**TASK TO CARRY OUT**: Using the line that contains "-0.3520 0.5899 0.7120" as the first line and the last line of the data as the final one, give every line in that range again exactly.

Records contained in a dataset
########################################

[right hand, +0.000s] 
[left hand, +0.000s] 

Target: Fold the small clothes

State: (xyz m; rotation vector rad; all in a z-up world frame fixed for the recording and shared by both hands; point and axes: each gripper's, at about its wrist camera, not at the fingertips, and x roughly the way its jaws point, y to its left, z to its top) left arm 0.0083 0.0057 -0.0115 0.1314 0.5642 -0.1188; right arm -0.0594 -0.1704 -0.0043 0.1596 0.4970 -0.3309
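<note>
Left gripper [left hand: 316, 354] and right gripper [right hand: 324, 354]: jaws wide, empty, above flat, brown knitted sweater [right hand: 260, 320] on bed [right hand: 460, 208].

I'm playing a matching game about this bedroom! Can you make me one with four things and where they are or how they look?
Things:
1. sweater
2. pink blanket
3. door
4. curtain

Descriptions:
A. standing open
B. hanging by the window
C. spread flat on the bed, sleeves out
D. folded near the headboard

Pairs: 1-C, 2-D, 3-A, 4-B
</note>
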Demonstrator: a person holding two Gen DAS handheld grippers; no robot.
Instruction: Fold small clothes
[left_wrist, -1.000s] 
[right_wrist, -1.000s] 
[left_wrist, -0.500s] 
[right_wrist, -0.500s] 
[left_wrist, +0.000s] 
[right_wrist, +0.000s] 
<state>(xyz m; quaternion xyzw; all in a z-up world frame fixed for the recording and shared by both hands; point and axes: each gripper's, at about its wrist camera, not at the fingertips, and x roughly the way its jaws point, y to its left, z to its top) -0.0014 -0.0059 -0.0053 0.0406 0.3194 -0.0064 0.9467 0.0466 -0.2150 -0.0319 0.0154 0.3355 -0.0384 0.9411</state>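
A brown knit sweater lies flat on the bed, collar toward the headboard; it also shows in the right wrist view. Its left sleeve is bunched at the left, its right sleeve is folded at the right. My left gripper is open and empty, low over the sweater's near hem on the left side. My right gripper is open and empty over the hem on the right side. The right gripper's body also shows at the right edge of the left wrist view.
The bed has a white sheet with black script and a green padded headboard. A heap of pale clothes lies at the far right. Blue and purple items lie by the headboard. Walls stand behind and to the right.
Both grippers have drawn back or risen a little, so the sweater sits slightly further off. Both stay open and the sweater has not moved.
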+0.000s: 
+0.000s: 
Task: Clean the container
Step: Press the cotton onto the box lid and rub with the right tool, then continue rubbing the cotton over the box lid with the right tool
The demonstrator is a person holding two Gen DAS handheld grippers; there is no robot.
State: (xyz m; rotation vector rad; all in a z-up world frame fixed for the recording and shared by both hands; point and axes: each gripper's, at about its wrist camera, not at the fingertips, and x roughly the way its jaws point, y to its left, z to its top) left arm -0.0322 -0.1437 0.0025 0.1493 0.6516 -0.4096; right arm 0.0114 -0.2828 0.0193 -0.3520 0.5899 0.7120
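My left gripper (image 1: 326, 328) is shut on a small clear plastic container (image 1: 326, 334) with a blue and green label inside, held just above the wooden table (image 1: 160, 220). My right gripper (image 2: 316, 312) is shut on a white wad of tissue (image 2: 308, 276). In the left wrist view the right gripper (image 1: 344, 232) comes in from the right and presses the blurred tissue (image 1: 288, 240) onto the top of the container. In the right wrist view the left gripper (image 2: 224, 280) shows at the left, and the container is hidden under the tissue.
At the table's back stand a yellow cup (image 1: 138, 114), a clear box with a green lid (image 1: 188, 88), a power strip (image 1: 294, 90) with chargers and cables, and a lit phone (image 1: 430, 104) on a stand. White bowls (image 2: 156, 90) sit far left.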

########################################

**RESULT BELOW**:
State: (xyz m; rotation vector rad; all in a z-up world frame fixed for the recording and shared by both hands; point and axes: each gripper's, at about its wrist camera, not at the fingertips, and x roughly the way its jaws point, y to its left, z to its top) left arm -0.0322 -0.1437 0.0025 0.1493 0.6516 -0.4096; right arm 0.0114 -0.2828 0.0193 -0.3520 0.5899 0.7120
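My left gripper (image 1: 326, 328) is shut on a small clear plastic container (image 1: 326, 334) with a blue and green label inside, held just above the wooden table (image 1: 160, 220). My right gripper (image 2: 316, 312) is shut on a white wad of tissue (image 2: 308, 276). In the left wrist view the right gripper (image 1: 344, 232) comes in from the right and presses the blurred tissue (image 1: 288, 240) onto the top of the container. In the right wrist view the left gripper (image 2: 224, 280) shows at the left, and the container is hidden under the tissue.
At the table's back stand a yellow cup (image 1: 138, 114), a clear box with a green lid (image 1: 188, 88), a power strip (image 1: 294, 90) with chargers and cables, and a lit phone (image 1: 430, 104) on a stand. White bowls (image 2: 156, 90) sit far left.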

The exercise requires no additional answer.